Task prompt: Please restate the entire listing verbatim.
***
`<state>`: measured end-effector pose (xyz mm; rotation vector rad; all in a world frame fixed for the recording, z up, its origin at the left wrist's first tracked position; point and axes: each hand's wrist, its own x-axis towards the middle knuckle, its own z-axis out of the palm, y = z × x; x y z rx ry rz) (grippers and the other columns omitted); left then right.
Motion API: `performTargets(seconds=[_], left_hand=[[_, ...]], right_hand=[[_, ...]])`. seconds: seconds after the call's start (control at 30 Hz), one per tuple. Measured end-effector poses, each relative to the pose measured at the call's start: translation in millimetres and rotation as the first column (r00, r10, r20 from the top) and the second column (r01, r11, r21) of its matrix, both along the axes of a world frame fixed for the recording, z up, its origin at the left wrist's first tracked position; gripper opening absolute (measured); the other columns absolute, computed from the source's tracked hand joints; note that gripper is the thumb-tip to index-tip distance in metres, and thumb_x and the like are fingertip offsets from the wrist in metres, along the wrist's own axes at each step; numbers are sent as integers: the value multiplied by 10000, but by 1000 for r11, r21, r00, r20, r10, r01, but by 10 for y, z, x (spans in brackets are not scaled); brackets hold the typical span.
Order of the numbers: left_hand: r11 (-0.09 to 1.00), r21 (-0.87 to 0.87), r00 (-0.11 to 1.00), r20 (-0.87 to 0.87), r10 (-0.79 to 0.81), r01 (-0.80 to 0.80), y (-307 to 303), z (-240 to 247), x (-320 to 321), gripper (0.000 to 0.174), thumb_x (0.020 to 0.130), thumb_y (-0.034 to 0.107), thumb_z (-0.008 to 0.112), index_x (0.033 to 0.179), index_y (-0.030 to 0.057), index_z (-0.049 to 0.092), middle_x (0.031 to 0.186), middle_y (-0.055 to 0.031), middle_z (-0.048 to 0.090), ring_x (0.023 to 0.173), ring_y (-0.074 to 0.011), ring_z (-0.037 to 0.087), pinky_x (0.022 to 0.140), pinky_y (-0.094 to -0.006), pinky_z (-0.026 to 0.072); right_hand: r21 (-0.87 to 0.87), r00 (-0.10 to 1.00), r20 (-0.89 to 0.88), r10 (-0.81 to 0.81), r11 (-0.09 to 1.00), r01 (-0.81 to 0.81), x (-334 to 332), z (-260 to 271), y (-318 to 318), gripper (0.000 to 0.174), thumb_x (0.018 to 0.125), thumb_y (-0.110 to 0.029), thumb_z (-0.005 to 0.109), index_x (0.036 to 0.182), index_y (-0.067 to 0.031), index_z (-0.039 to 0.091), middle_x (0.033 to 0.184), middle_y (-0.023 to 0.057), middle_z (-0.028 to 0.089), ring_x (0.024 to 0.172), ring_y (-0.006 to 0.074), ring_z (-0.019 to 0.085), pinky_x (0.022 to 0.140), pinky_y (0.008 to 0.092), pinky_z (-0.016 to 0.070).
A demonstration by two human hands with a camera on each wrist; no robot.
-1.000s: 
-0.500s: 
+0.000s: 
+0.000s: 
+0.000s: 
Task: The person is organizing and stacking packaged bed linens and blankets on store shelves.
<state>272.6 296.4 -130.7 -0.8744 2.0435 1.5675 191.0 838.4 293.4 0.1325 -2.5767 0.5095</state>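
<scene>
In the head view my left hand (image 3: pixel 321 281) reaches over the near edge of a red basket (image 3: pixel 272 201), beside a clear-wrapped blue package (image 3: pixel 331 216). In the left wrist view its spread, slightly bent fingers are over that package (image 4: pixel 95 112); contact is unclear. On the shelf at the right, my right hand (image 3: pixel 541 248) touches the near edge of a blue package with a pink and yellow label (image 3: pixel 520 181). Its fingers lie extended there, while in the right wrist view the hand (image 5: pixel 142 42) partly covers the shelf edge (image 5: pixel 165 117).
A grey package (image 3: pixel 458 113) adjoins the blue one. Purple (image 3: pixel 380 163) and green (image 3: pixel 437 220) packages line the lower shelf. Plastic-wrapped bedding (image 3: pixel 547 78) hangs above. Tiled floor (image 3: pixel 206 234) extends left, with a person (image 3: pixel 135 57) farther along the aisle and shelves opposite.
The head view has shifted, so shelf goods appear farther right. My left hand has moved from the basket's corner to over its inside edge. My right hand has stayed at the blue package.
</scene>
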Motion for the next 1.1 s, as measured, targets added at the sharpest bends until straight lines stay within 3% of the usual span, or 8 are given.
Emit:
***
Output of the task:
`<state>`: measured end-effector pose (xyz mm; rotation vector rad; all in a world frame fixed for the recording, z up, its origin at the left wrist's first tracked position; point and axes: each hand's wrist, its own x-axis towards the middle knuckle, its own z-axis out of the palm, y = z × x; x y z rx ry rz) (grippers and the other columns omitted); left then right.
Motion API: `performTargets(seconds=[_], left_hand=[[_, ...]], right_hand=[[_, ...]])`. seconds: seconds after the call's start (control at 30 Hz), one per tuple. Measured end-effector poses, each relative to the pose measured at the call's start: translation in millimetres and rotation as the first column (r00, r10, r20 from the top) and the second column (r01, r11, r21) of its matrix, both along the axes of a world frame fixed for the recording, z up, its origin at the left wrist's first tracked position; gripper opening absolute (measured); the other columns absolute, computed from the source's tracked hand joints; note that gripper is the thumb-tip to index-tip distance in metres, and thumb_x and the like are fingertip offsets from the wrist in metres, along the wrist's own axes at each step; numbers are sent as integers: the value multiplied by 10000, but by 1000 for r11, r21, r00, r20, r10, r01, but by 10 for y, z, x (spans in brackets are not scaled); brackets hold the typical span.
Order of the numbers: left_hand: r11 (-0.09 to 1.00), r21 (-0.87 to 0.87), r00 (-0.11 to 1.00), r20 (-0.87 to 0.87), r10 (-0.79 to 0.81), r01 (-0.80 to 0.80), y (-307 to 303), z (-240 to 247), x (-320 to 321), gripper (0.000 to 0.174), thumb_x (0.020 to 0.130), thumb_y (-0.034 to 0.107), thumb_z (-0.008 to 0.112), index_x (0.033 to 0.179), index_y (-0.030 to 0.057), index_z (-0.049 to 0.092), middle_x (0.031 to 0.186), middle_y (-0.055 to 0.031), middle_z (-0.048 to 0.090), ring_x (0.023 to 0.173), ring_y (-0.074 to 0.011), ring_z (-0.037 to 0.087), pinky_x (0.022 to 0.140), pinky_y (-0.094 to -0.006), pinky_z (-0.026 to 0.072); right_hand: r21 (-0.87 to 0.87), r00 (-0.10 to 1.00), r20 (-0.89 to 0.88), r10 (-0.81 to 0.81), r11 (-0.09 to 1.00), r01 (-0.81 to 0.81), x (-334 to 332), z (-260 to 271), y (-318 to 318), gripper (0.000 to 0.174), thumb_x (0.018 to 0.125), thumb_y (-0.110 to 0.029), thumb_z (-0.005 to 0.109), index_x (0.036 to 0.182), index_y (-0.067 to 0.031), index_z (-0.039 to 0.091), middle_x (0.033 to 0.184), middle_y (-0.023 to 0.057), middle_z (-0.028 to 0.089), ring_x (0.024 to 0.172), ring_y (-0.006 to 0.074), ring_z (-0.019 to 0.085), pinky_x (0.022 to 0.140), pinky_y (0.008 to 0.092), pinky_z (-0.016 to 0.070).
A demonstration by two human hands with a camera on each wrist; no robot.
-1.000s: 
-0.500s: 
+0.000s: 
+0.000s: 
+0.000s: 
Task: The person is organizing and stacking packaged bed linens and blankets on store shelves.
<state>272.6 296.4 -130.7 -0.8744 2.0435 1.5675 191.0 838.4 293.4 0.1325 -2.5767 0.5095</state>
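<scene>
In the head view my left hand (image 3: pixel 321 281) reaches over the near edge of a red basket (image 3: pixel 272 201), beside a clear-wrapped blue package (image 3: pixel 331 216). In the left wrist view its spread, slightly bent fingers are over that package (image 4: pixel 95 112); contact is unclear. On the shelf at the right, my right hand (image 3: pixel 541 248) touches the near edge of a blue package with a pink and yellow label (image 3: pixel 520 181). Its fingers lie extended there, while in the right wrist view the hand (image 5: pixel 142 42) partly covers the shelf edge (image 5: pixel 165 117).
A grey package (image 3: pixel 458 113) adjoins the blue one. Purple (image 3: pixel 380 163) and green (image 3: pixel 437 220) packages line the lower shelf. Plastic-wrapped bedding (image 3: pixel 547 78) hangs above. Tiled floor (image 3: pixel 206 234) extends left, with a person (image 3: pixel 135 57) farther along the aisle and shelves opposite.
The head view has shifted, so shelf goods appear farther right. My left hand has moved from the basket's corner to over its inside edge. My right hand has stayed at the blue package.
</scene>
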Motion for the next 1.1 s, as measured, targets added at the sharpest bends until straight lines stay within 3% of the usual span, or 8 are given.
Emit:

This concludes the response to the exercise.